## TASK BRIEF
Write out the lines below once more, exactly as they appear. Do not include pictures.
◇ ◇ ◇ ◇ ◇ ◇ ◇
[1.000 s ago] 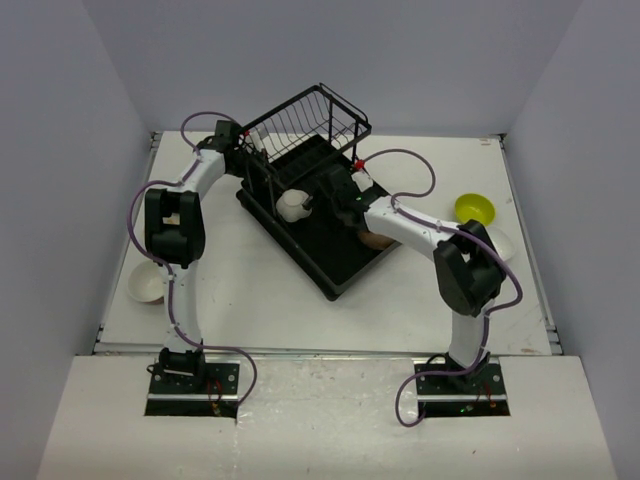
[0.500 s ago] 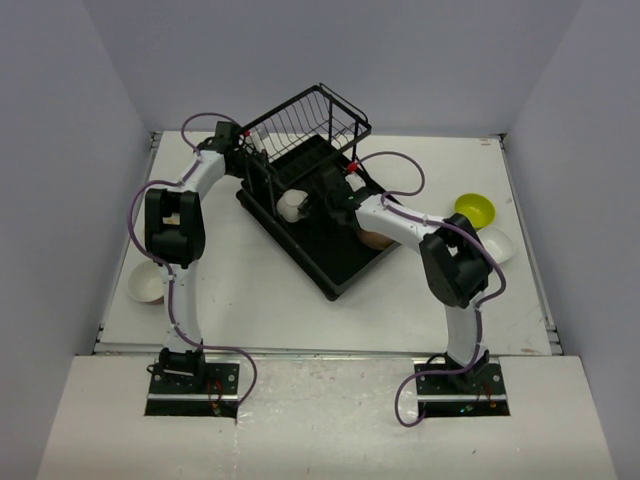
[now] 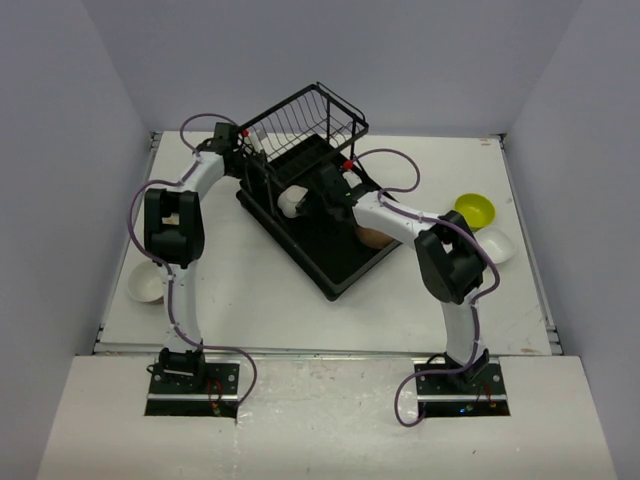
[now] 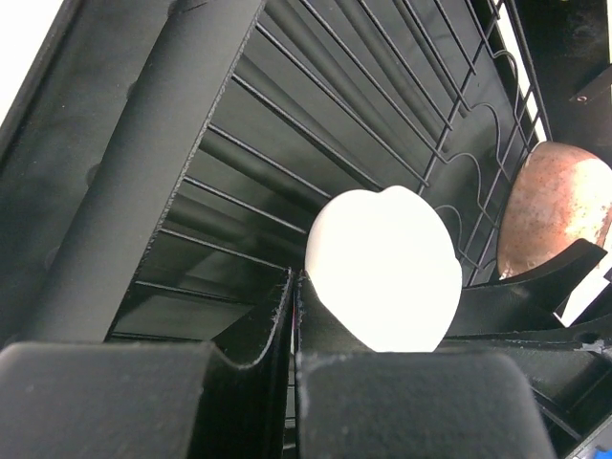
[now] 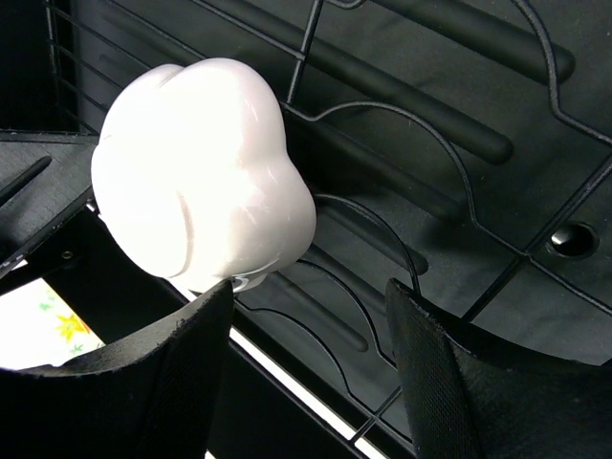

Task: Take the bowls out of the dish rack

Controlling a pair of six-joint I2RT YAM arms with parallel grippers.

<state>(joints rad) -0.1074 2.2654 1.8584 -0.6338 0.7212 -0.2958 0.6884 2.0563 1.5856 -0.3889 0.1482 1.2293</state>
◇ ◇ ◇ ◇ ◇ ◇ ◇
## TASK SOLUTION
[1.000 s ago] 
[0.500 s ago] 
[now] 
[now] 
[now] 

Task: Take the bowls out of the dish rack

Controlling a pair of six-joint I2RT YAM arms with parallel grippers.

<state>(joints rad) -0.1074 2.2654 1.8584 -0.6338 0.7212 -0.2958 0.6884 2.0563 1.5856 -0.3889 0.1482 1.2293</state>

The answer was written out completely.